Gervaise avait attendu Lantier jusqu’à deux heures du matin. Puis, toute frissonnante d’être restée en camisole à l’air vif de la fenêtre, elle s’était assoupie, jetée en travers du lit, fiévreuse, les joues trempées de larmes. Depuis huit jours, au sortir du Veau à deux têtes, où ils mangeaient, il l’envoyait se coucher avec les enfants et ne reparaissait que tard dans la nuit, en racontant qu’il cherchait du travail. Ce soir-là, pendant qu’elle guettait son retour, elle croyait l’avoir vu entrer au bal du Grand-Balcon, dont les dix fenêtres flambantes éclairaient d’une nappe d’incendie la coulée noire des boulevards extérieurs ; et, derrière lui, elle avait aperçu la petite Adèle, une brunisseuse qui dînait à leur restaurant, marchant à cinq ou six pas, les mains ballantes, comme si elle venait de lui quitter le bras pour ne pas passer ensemble sous la clarté crue des globes de la porte.
Quand Gervaise s’éveilla, vers cinq heures, raidie, les reins brisés, elle éclata en sanglots.
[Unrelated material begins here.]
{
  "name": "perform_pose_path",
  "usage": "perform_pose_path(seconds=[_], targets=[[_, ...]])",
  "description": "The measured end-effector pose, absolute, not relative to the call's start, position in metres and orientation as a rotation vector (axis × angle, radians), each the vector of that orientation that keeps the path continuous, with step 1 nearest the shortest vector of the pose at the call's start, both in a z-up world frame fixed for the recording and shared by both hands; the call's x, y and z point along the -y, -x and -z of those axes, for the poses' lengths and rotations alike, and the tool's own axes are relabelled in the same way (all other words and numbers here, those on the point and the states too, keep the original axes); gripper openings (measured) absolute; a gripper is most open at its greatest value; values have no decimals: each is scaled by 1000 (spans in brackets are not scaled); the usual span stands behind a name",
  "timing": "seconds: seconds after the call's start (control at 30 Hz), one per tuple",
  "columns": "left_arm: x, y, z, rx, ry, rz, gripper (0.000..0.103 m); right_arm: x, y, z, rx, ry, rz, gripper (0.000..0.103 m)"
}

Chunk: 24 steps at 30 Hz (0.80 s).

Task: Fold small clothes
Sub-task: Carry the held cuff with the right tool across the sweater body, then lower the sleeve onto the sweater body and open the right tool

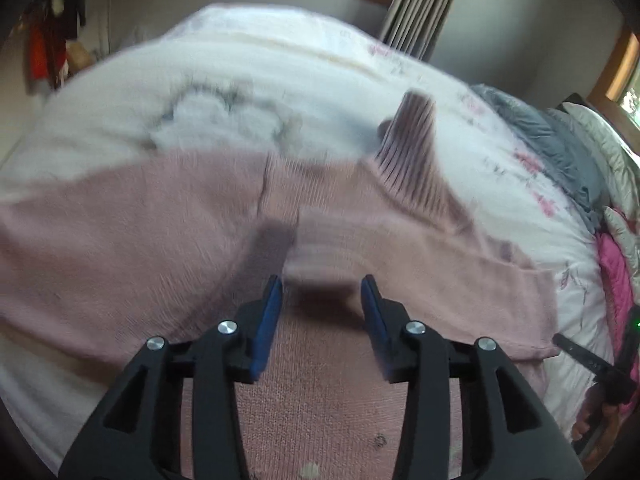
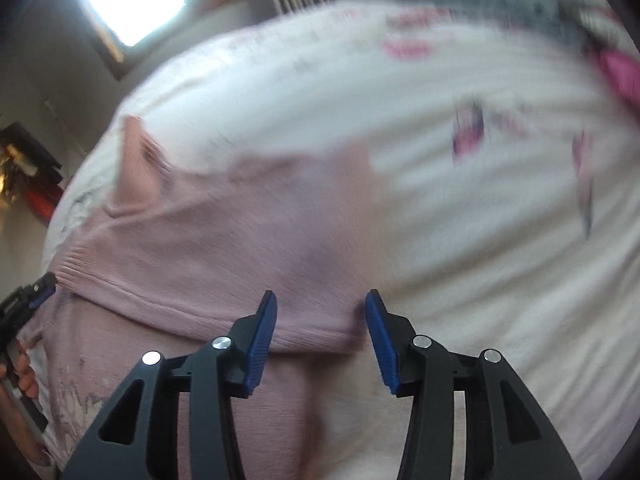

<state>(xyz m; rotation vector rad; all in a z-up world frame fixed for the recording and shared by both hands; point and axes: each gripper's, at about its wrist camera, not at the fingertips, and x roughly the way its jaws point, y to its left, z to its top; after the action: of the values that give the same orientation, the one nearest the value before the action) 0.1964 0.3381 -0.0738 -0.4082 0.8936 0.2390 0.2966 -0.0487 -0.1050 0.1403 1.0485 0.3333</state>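
Pink knit sweater (image 1: 168, 240) lies flat on floral bedspread (image 1: 280, 64), long axis running away from me, ribbed cuff (image 1: 408, 140) pointing far end; my left gripper (image 1: 322, 292) over sweater middle, right gripper (image 2: 320, 308) at its right edge, both wide open, empty

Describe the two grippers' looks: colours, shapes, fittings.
Both alike. Left gripper and right gripper: matte black plastic arms with triangular cut-outs, round silver pivot bolts, and flat blue ribbed pads on the two fingers. No cables or sleeves show.
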Motion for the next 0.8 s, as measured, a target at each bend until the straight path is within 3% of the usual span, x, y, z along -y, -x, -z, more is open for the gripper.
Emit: perform_pose_path(seconds=[0.1,0.17,0.33,0.6,0.7,0.77,0.8], targets=[[-323,-202,57,-866,389,-183,57,26,-291,90,-1023,-161,-418,51],[-312,-209,54,-864,365,-184,72,9,-289,92,-1039,-143,-457,51],[-340,-213,82,-1001,491,-326,72,-14,-284,119,-1107,-74,-479,52],[-376,-225,95,-933,614,-281,72,-10,-287,144,-1132,-90,-485,54],[-366,-244,100,-949,669,-164,61,-17,-287,144,-1133,-56,-483,57],[-358,-250,100,-956,665,-149,23,-21,-285,145,-1128,-29,-479,58],[-354,-250,99,-943,673,-114,18,-22,-285,145,-1126,-24,-478,58]])
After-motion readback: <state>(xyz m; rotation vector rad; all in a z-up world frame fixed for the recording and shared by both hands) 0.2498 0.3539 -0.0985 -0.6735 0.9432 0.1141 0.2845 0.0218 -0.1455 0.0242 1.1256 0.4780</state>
Lantier n’était pas rentré. Pour la première fois, il découchait. Elle resta assise au bord du lit, sous le lambeau de perse déteint qui tombait de la flèche attachée au plafond par une ficelle. Et, lentement, de ses yeux voilés de larmes, elle faisait le tour de la misérable chambre garnie, meublée d’une commode de noyer dont un tiroir manquait, de trois chaises de paille et d’une petite table graisseuse, sur laquelle traînait un pot à eau ébréché. On avait ajouté, pour les enfants, un lit de fer qui barrait la commode et emplissait les deux tiers de la pièce. La malle de Gervaise et de Lantier, grande ouverte dans un coin, montrait ses flancs vides, un vieux chapeau d’homme tout au fond, enfoui sous des chemises et des chaussettes sales ; tandis que, le long des murs, sur le dossier des meubles, pendaient un châle troué, un pantalon mangé par la boue, les dernières nippes dont les marchands d’habits ne voulaient pas. Au milieu de la cheminée, entre deux flambeaux de zinc dépareillés, il y avait un paquet de reconnaissances du Mont-de-Piété, d’un rose tendre. C’était la belle chambre de l’hôtel, la chambre du premier, qui donnait sur le boulevard.

(zola, L’Assommoir)

1- Délimitez les passages qui relèvent du récit et ceux qui relèvent de la description.

2- Quelle expression annonce la description de la chambre ?

3- Vers l’analyse littéraire : analyser l’utilisation des adjectifs qualificatifs dans la description de la chambre : place, signification, effet recherché, rôle dans la description.